A History and Practical Theology of Images - The Way of Beauty

David Clayton

A History and Practical Theology of Images

The Way of Beauty



Welcome to this course, A History and Practical Theology of Images - The Way of Beauty. I hope this will be a stimulating and enjoyable course for you and will help you, in turn, to be a better teacher!  

In addition to being available for credit towards a degree, this course is also available for audit or for Continuing Education Units. 


If you are interested in auditing this course, please email


For those seeking Continuing Education Units, all readings, video lectures, and quizzes are required. The discussion questions should be completed, but not submitted for grading. The CEU student does not take the midterm or final. Upon completion of the course, the student will have earned 135 hours and is eligible to receive a Certificate of Achievement awarding said hours. Please contact to enroll for CEUs.


I anticipate people will get different things from the course. Some of you, I anticipate, will see this as an art theory course, albeit an unusual one, that explains how a traditional understanding of beauty, informed deeply by the Faith of the Catholic Church, has formed some of the greatest works of art ever produced. It explains also, how the wider culture changed when very different ideas of beauty began to take hold with the onset of the ideas of the Enlightenment from the 18th century onwards.

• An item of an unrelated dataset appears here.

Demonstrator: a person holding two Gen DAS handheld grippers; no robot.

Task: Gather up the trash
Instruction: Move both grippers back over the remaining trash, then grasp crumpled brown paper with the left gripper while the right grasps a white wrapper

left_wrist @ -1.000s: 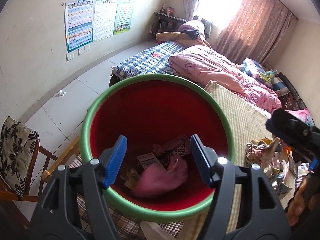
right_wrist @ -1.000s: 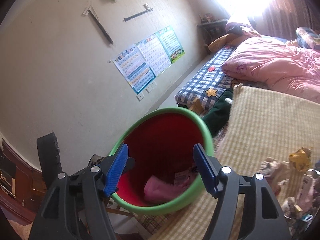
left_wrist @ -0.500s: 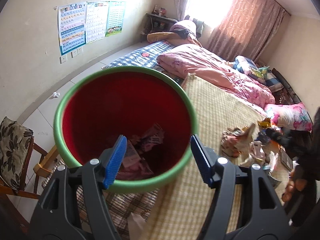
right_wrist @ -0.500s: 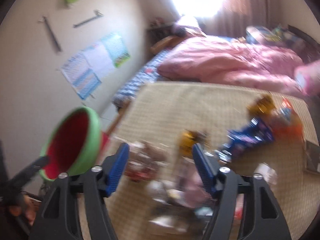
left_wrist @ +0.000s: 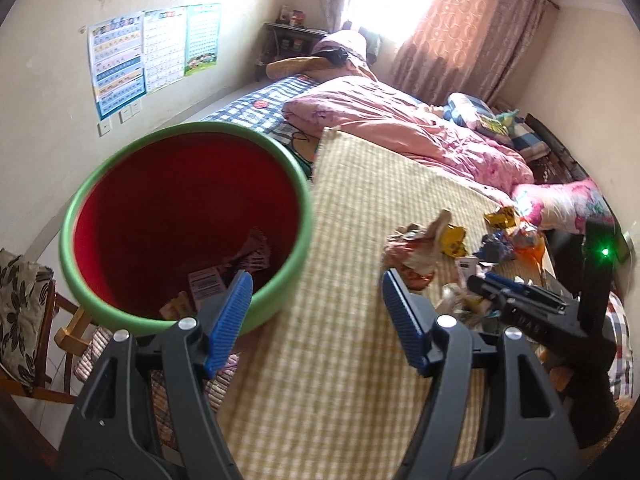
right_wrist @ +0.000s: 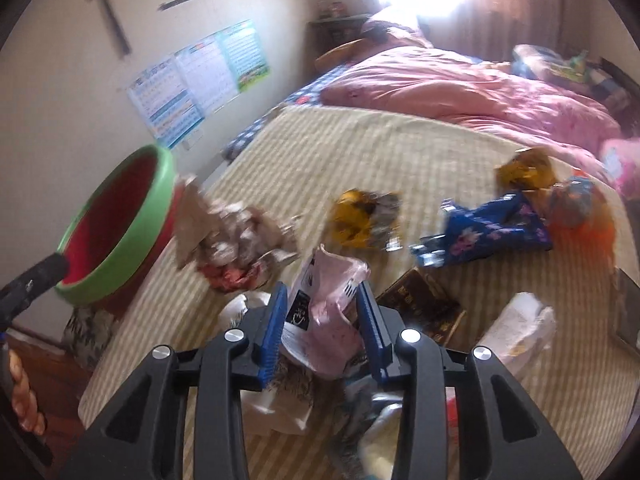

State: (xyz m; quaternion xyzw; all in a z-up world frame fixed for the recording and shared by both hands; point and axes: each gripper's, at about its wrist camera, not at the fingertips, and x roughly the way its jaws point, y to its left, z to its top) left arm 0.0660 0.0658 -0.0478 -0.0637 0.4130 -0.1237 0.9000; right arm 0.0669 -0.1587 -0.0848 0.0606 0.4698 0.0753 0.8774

To know such information is a great reason to take the course and if that is your reason then that is terrific!

However, the objects of our study - the art, the music and the architecture that are consistent with a Catholic worldview - were not created by those who made them simply to be seen as objects of academic study. Rather, they were intended as signposts that directed towards a particular end. The very name of the course, A History and Practical Theology of Images - The Way of Beauty, evokes this idea. It has been created not just as subject to be taught and studied, but also for those who are moved by it, to show us a path a 'way' that we can travel on. This path is the Way of Beauty referred to by Pope Benedict (in Latin) as via pulchritudinis and it has God as its final goal. In 2005 Pope Benedict wrote of not one, but two ways of beauty: the beauty of creation; the beauty of the arts and the culture of man; each is a sign that draw us in and then beyond itself onto the source of all beauty, the Beauty of God manifested in Christ. He wrote: 'Beginning with the simple experience of the marvel-arousing meeting with beauty, the via pulchritudinis can open the pathway for the search for God, and disposes heart and spirit to meet Christ, who is the Beauty of Holiness Incarnate, offered by God to men for their salvation. It invites contemporary Augustines, unquenchable seekers of love, truth and beauty to see through the perceptible beauty to eternal Beauty, and with fervour discover Holy God, the author of all beauty.'

As you will learn in this course, all Christian education -regardless of the subject actually taught - is ordered to this end and we cannot truly hope to pass that on unless we too are travelling on that path. Consequently, I hope that you 'contemporary Augustines' will be inspired go beyond just learning about the subjects discussed and want also to follow where they lead; and by treading that joyful and life-changing path of beauty, truth and goodness may be examples who in turn attract those you teach to follow that path too.


May God bless you, 

David Clayton

1 Benedict XVI, Concluding Document of the Plenary Session of the Pontifical Council of Culture, April 2005; II, 1



Here is the class outline:

1. Introduction

An intro to this course.

2. Episode 1:

What is wrong with today’s art.

3. Episode 2:

How art can present a Catholic worldview even if it isn’t religious, or even painted by Catholics.

4. Episode 3:

Why beauty has the answers for today.

5. Episode 4:

An introduction to the mathematical description of beauty. This will be explored in much greater depth in the Class – Sacred Number, Sacred Geometry, Harmony and Proportion.

6. Episode 5:

Wow the beauty of the environment and recognition of the worship of God as our highest activity in this life helps us in education.

7. Episode 6:

An introduction to the theology of form of icons.

8. Episode 7:

An explanation of some of the basic methods of icon painting, which connects the creation of icons to their purpose.

9. Episode 8:

How the style of gothic art reflects a Catholic worldview.

10. Episode 9:

How a change in the perception the ultimate ideal in art created the High Renaissance, which led, in time, to a new authentic liturgical tradition, the baroque.

11. Episode 10:

How the art style that began as art for the liturgy influenced non religious art forms, such as portrait and landscape.

12. Episode 11:

How the form of some modern art reflects an non-Christian worldview.

13. Episode 12:

How the style of art of traditional non-Christian cultures, for example, Islamic, Hindu and Buddhist, reflects their worldview too, and how Christians should approach such art.

14. Episode 13:

How we might draw on our understanding of the Christian sacred art traditions and their purpose to create art for today.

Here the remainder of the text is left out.